**WHAT TO WORK ON:** Output every line below as it stands, dropping only the images.

┌─ COLLECTED MATERIAL

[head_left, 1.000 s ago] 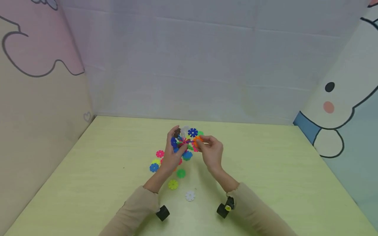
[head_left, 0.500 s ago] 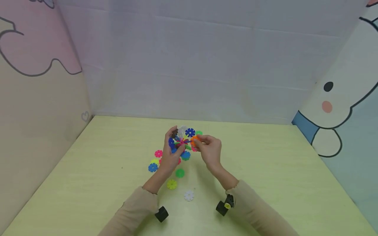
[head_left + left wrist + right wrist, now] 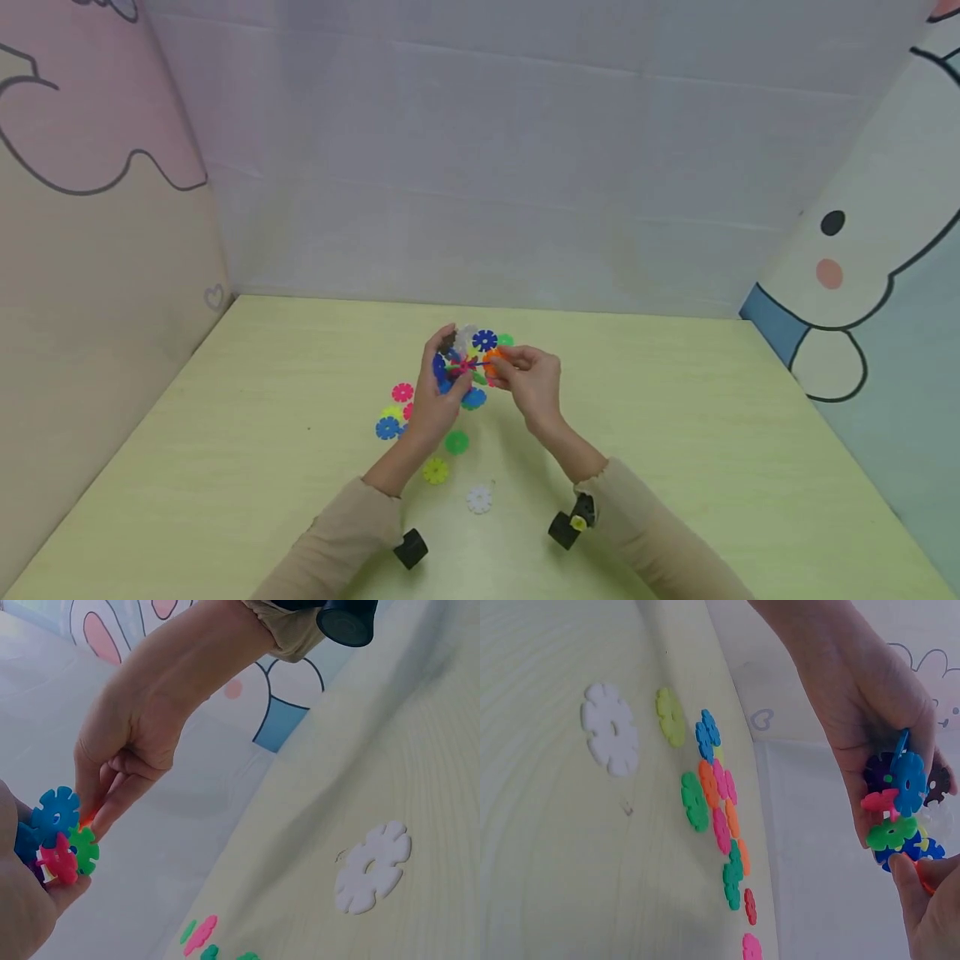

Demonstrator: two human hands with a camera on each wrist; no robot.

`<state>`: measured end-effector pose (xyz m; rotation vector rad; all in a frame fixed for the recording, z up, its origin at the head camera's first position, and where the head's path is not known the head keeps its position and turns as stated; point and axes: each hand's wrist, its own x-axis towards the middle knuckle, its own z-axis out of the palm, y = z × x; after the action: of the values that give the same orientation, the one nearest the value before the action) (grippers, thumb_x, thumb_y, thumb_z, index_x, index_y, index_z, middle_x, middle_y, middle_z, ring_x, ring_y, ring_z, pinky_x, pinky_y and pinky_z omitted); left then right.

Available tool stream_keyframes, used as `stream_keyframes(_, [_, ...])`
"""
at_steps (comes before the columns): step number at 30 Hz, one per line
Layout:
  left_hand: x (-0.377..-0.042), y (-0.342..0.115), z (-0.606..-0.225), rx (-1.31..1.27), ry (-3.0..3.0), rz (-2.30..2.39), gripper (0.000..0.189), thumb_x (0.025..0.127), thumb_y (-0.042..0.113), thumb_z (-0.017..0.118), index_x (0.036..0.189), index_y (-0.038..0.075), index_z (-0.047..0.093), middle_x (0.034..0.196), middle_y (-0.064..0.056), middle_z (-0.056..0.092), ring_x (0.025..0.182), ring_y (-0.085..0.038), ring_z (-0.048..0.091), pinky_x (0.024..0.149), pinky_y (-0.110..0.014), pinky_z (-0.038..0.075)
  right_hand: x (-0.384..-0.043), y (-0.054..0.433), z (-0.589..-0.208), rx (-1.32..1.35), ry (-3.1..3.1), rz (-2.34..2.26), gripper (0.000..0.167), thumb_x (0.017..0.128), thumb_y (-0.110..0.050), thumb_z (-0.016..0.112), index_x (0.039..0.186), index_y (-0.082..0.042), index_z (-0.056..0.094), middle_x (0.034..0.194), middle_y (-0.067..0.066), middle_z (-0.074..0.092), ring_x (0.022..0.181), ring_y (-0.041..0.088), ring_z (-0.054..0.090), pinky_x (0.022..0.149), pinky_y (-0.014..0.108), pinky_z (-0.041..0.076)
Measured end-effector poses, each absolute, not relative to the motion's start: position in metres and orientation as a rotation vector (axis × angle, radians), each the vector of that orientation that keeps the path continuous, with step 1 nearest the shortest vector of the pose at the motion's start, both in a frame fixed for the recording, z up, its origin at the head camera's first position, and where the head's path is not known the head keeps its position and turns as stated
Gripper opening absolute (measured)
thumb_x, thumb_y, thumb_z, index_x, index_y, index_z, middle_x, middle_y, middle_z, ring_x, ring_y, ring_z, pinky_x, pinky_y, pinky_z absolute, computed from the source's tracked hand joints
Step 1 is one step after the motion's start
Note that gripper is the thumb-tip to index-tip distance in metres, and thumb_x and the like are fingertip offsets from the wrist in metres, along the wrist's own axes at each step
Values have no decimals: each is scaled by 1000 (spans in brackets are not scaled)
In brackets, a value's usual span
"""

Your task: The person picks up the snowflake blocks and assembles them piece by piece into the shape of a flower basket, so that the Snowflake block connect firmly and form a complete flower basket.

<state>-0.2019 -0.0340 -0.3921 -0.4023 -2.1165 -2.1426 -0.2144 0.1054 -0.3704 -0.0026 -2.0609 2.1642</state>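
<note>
Flower-disc cluster [image 3: 465, 365] between thumb and curled fingers of left hand [image 3: 436, 408], gripped; orange disc [image 3: 492, 365] pinched by thumb and fingertips of right hand [image 3: 537, 390] at cluster's edge, joined or merely touching, cannot tell; both hands raised over table [image 3: 675, 417], angled inward; at table's near side: one white disc [image 3: 474, 502], one yellow disc [image 3: 431, 472]

A small heart outline [image 3: 214, 297] marks the left wall [image 3: 112, 283], showing in both the head and right wrist views, the one sign to be made out. No lettering, number, label or brand can be read on the colored notched discs [image 3: 457, 442], beige sleeves [image 3: 337, 533], black wrist cameras [image 3: 411, 548] or pale table [image 3: 697, 450].
</note>
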Motion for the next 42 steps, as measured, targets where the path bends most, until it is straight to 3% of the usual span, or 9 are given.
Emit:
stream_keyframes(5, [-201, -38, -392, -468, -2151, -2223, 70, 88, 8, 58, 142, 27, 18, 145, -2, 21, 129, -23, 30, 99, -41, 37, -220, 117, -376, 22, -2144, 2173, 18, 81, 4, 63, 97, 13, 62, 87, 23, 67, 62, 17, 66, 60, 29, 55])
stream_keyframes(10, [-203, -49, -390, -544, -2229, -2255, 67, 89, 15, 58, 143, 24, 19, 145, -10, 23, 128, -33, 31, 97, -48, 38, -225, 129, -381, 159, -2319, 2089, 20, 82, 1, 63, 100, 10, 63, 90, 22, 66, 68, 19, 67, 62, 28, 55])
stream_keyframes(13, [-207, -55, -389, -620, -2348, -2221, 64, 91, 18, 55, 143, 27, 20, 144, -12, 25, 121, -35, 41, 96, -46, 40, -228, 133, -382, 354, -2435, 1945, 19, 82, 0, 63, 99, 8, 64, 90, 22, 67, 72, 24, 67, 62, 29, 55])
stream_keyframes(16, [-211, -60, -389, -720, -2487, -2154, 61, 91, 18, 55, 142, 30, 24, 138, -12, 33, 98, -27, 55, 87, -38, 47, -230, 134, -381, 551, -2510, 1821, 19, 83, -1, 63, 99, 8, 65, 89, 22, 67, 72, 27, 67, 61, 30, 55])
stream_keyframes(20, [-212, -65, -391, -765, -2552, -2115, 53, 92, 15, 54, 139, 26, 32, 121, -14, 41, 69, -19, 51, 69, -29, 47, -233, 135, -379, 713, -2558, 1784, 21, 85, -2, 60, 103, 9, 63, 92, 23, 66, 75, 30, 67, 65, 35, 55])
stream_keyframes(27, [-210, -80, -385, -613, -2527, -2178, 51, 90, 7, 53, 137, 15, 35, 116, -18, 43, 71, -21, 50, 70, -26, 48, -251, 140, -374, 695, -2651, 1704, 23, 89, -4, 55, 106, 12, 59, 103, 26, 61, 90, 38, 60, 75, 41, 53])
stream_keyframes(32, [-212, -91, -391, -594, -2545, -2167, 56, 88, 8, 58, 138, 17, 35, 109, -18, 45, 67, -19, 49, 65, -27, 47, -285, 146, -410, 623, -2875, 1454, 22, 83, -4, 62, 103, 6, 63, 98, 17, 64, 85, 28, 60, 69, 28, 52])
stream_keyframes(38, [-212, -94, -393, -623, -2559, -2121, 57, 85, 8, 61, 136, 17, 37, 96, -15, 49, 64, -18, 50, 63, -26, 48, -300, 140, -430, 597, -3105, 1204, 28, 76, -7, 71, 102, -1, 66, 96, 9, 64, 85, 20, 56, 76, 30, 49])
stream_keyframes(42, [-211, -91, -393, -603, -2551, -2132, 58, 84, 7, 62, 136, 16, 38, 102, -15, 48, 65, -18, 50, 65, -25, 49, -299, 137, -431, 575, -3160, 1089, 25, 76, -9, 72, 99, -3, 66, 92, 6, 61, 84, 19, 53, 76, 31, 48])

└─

**RESPONSE:**
[head_left, 1.000 s ago] 
[head_left, 0.500 s ago] 
[head_left + left wrist + right wrist, now] 

Demonstrator: two human hands with a camera on each wrist; no robot.

`<state>`: measured end-effector pose (xyz m; rotation vector rad; all in a frame fixed for the recording, z up, its origin at the head camera's first position, and where the head's path is not known the head keeps its position and turns as stated; point and axes: each hand's wrist, its own x-axis towards the middle knuckle, its own z-axis out of the palm, y = z × x; after the action: of the values that give the same orientation, the one nearest the value before the action) (grippers, thumb_x, thumb_y, thumb_z, index_x, index_y, index_z, middle_x, middle_y, middle_z, ring_x, ring_y, ring_z, pinky_x, pinky_y and pinky_z omitted); left then right.

Available tool stream_keyframes, used as `stream_keyframes(_, [_, ...])`
"""
at_steps (comes before the columns): step number at 30 Hz, one per line
Layout:
  left_hand: x (-0.377..-0.042), y (-0.342..0.115), z (-0.606..-0.225), rx (-1.31..1.27), ry (-3.0..3.0), rz (-2.30..2.39), gripper (0.000..0.189), thumb_x (0.025..0.127), thumb_y (-0.042..0.113), thumb_z (-0.017..0.118), index_x (0.036..0.189), index_y (-0.038..0.075), index_z (-0.047..0.093), middle_x (0.034..0.196), middle_y (-0.064..0.056), middle_z (-0.056..0.092), ring_x (0.025..0.182), ring_y (-0.085..0.038), ring_z (-0.048..0.091), pinky_x (0.024..0.149), pinky_y (-0.110..0.014), pinky_z (-0.038..0.075)
  right_hand: x (-0.384..-0.043), y (-0.054..0.433), z (-0.589..-0.208), rx (-1.32..1.35), ry (-3.1..3.1), rz (-2.34..2.26), gripper (0.000..0.167), thumb_x (0.017..0.128), thumb_y (-0.110..0.050), thumb_z (-0.016..0.112), index_x (0.039..0.186), index_y (-0.082..0.042), index_z (-0.056..0.094), middle_x (0.034..0.194), middle_y (-0.067..0.066), middle_z (-0.074..0.092), ring_x (0.022..0.181), ring_y (-0.041..0.088), ring_z (-0.054..0.090), pinky_x (0.022..0.149), pinky_y (-0.014..0.108), pinky_z (-0.041..0.076)
Measured end-effector poses, each absolute, not relative to the motion's start: position in metres and orientation as a rotation vector (axis × angle, radians), each the vector of that orientation that keeps the path continuous, with step 1 nearest the shortest vector of the pose at the motion's start, both in a frame fixed for the recording, z up, its origin at the head camera's first position, and where the head's path is not known the head keeps its position and turns as stated
Gripper opening absolute (measured)
thumb_x, thumb_y, thumb_z, index_x, index_y, index_z, middle_x, middle_y, middle_z, ring_x, ring_y, ring_z, pinky_x, pinky_y, pinky_z absolute, computed from the source's tracked hand joints
Step 1 is one step after the motion's start
Note that gripper is the thumb-tip to index-tip distance in metres, and thumb_x and the like are fingertip offsets from the wrist in metres, along the wrist's own axes at each step
Values have no decimals: each is scaled by 1000 (spans in brackets are not scaled)
In brackets, a value's usual span
"""

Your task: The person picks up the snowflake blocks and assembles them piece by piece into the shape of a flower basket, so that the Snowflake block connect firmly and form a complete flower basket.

<state>-0.2019 -0.0340 -0.3921 -0.4023 -2.1165 -2.1426 -0.2144 0.1054 -0.3704 -0.0026 -2.0609 2.1642</state>
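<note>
Flower-disc cluster [image 3: 465, 365] between thumb and curled fingers of left hand [image 3: 436, 408], gripped; orange disc [image 3: 492, 365] pinched by thumb and fingertips of right hand [image 3: 537, 390] at cluster's edge, joined or merely touching, cannot tell; both hands raised over table [image 3: 675, 417], angled inward; at table's near side: one white disc [image 3: 474, 502], one yellow disc [image 3: 431, 472]

A small heart outline [image 3: 214, 297] marks the left wall [image 3: 112, 283], showing in both the head and right wrist views, the one sign to be made out. No lettering, number, label or brand can be read on the colored notched discs [image 3: 457, 442], beige sleeves [image 3: 337, 533], black wrist cameras [image 3: 411, 548] or pale table [image 3: 697, 450].
</note>
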Motion for the next 42 steps, as measured, targets where the path bends most, until it is straight to 3% of the usual span, or 9 are given.
Emit:
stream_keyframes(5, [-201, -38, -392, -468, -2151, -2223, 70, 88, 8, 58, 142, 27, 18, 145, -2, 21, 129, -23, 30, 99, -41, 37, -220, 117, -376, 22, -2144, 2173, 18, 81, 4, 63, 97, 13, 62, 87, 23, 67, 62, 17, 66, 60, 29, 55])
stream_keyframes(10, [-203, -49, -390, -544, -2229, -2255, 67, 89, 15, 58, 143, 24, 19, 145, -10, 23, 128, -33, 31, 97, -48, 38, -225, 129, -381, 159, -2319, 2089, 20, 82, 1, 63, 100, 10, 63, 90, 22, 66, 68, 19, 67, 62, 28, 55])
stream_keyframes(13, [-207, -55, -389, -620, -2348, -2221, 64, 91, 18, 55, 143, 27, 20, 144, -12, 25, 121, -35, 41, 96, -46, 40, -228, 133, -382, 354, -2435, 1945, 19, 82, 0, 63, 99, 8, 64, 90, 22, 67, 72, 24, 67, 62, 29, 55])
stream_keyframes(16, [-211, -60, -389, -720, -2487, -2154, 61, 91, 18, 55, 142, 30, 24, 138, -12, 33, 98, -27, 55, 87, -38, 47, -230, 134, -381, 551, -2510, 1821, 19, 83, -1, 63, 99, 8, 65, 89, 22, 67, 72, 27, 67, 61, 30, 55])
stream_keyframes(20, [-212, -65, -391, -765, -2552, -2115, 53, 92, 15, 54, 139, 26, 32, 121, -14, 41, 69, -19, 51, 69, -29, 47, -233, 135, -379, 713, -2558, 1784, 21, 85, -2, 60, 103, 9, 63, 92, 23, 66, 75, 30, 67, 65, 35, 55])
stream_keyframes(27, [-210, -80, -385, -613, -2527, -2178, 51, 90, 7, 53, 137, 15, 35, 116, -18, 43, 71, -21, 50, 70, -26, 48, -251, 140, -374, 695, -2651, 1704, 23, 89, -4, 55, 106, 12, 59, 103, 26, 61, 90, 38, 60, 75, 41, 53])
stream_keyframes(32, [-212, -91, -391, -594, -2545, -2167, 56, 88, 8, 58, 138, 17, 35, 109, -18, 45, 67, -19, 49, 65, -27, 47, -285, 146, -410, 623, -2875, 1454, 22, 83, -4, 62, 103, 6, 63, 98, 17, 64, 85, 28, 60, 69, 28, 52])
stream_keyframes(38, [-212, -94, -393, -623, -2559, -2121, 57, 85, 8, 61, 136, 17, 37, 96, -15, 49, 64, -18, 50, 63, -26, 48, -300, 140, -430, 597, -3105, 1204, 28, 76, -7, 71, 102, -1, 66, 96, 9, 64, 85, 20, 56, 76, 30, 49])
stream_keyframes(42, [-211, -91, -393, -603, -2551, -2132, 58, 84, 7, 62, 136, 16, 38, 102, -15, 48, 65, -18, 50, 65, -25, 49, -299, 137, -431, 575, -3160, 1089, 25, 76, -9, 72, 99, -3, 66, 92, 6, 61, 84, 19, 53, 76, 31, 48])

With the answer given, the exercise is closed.